Towards Customized Knowledge Distillation for Chip-Level Dense Image Predictions
cs.CV
/ Authors
/ Abstract
It has been revealed that efficient dense image prediction (EDIP) models designed for AI chips, trained using the knowledge distillation (KD) framework, encounter two key challenges, including \emph{maintaining boundary region completeness} and \emph{ensuring target region connectivity}, despite their favorable real-time capacity to recognize the main object regions.
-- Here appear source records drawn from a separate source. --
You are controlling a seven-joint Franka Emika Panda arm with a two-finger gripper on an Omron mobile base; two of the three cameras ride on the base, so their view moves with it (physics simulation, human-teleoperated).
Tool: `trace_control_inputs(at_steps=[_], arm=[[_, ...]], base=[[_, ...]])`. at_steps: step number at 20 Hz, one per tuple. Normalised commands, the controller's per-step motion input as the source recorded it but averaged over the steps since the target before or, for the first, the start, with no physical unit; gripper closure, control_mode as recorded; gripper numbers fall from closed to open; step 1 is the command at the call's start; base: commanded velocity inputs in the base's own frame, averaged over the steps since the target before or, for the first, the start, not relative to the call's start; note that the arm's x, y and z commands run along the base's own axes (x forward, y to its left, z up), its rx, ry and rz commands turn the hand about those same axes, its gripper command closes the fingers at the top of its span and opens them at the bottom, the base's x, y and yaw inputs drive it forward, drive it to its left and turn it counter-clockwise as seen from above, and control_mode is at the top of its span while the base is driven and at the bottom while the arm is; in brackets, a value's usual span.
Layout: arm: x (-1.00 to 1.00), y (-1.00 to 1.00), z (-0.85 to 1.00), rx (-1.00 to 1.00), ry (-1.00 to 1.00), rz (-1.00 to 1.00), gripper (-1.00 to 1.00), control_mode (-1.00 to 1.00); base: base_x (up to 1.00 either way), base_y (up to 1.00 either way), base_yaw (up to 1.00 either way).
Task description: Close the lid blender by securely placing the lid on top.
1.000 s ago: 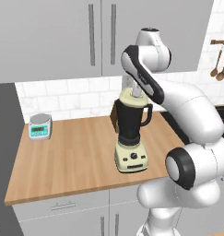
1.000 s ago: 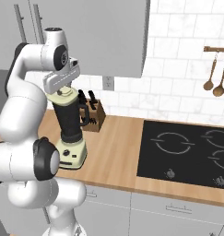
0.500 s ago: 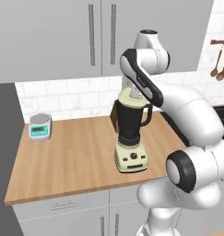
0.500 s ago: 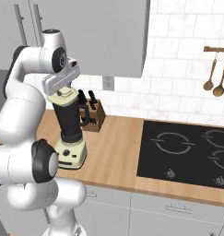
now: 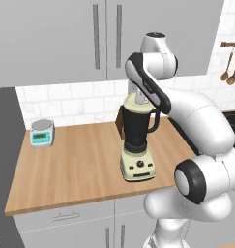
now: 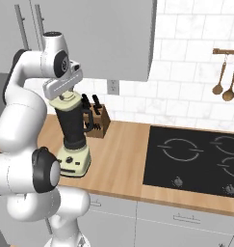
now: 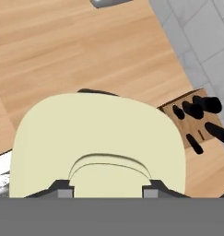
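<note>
1. Lid [image 7: 97,138] sits on top of the blender [image 5: 137,145] jar, directly under the gripper [image 7: 106,189]; fingers flank its raised knob, pinching it.
2. Count: one lid, one blender, one scale [image 5: 42,133], one knife block [image 6: 100,120].
3. Knife block holds several dark-handled knives; jar contents hidden.

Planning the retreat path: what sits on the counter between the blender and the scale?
Nothing; in the left base view the wooden counter between the blender and the scale is bare.

Lid [image 5: 139,102] sits atop blender [image 5: 138,140], apparently under the arm.
</note>
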Motion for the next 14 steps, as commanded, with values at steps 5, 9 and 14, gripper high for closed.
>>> trace_control_inputs(at_steps=[5, 9, 14], arm=[[0.02, 0.0, -0.06, 0.0, 0.09, 0.04, 1.0, -1.0], [0.0, 0.0, -0.02, 0.0, 0.08, 0.04, 1.0, -1.0], [0.0, 0.0, -0.12, 0.0, 0.1, 0.01, 1.0, -1.0]], base=[[0.0, 0.0, 0.0], [0.0, 0.0, 0.0], [0.0, 0.0, 0.0]])
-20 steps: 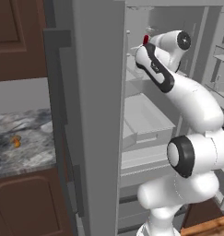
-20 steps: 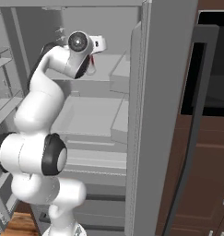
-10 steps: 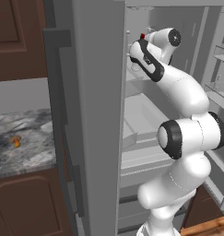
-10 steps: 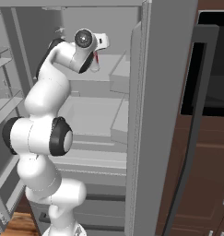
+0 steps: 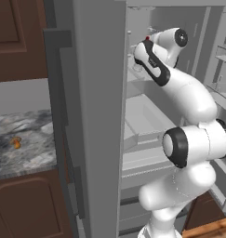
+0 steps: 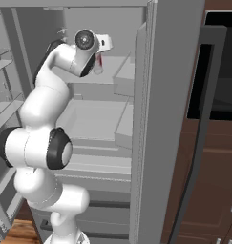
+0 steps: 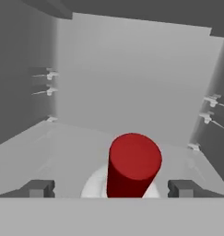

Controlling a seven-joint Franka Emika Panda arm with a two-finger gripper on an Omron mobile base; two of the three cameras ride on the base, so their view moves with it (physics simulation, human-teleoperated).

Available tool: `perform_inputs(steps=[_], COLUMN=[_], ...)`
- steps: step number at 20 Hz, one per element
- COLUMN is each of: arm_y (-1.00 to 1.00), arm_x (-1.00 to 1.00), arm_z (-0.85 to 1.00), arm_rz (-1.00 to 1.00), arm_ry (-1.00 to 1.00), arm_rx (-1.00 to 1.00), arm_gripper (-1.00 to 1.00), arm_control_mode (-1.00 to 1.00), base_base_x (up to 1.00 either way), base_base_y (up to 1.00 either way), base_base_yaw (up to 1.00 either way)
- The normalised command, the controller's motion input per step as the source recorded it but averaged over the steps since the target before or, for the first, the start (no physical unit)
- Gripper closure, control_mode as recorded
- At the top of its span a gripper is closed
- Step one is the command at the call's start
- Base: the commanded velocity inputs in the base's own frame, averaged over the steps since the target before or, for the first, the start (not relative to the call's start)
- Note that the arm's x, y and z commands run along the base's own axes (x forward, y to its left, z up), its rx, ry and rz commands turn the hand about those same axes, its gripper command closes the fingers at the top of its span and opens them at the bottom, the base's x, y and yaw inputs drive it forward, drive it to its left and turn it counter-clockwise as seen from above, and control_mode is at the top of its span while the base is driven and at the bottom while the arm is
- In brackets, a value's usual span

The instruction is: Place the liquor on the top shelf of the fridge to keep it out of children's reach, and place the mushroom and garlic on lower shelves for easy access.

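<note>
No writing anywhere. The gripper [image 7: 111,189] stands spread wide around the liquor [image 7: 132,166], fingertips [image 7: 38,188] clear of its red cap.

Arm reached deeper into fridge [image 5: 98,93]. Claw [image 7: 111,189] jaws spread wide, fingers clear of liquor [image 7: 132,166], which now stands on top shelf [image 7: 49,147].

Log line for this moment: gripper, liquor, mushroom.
gripper: open, fingers clear of cap | liquor: upright on top shelf | mushroom: on counter
</note>
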Motion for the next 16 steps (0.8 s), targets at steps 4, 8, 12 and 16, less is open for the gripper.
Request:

In this work, we propose a customized boundary and context knowledge distillation (BCKD) method for EDIPs, which facilitates the targeted KD from large accurate teacher models to compact small student models. Specifically, the \emph{boundary distillation} focuses on extracting explicit object-level boundaries from the hierarchical feature maps to enhance the student model's mask quality in boundary regions. Meanwhile, the \emph{context distillation} leverages self-relations as a bridge to transfer implicit pixel-level contexts from the teacher model to the student model, ensuring strong connectivity in target regions. Our proposed method is specifically designed for the EDIP tasks and is characterized by its simplicity and efficiency. Theoretical analysis and extensive experimental results across semantic segmentation, object detection, and instance segmentation on five representative datasets demonstrate the effectiveness of BCKD, resulting in well-defined object boundaries and smooth connecting regions.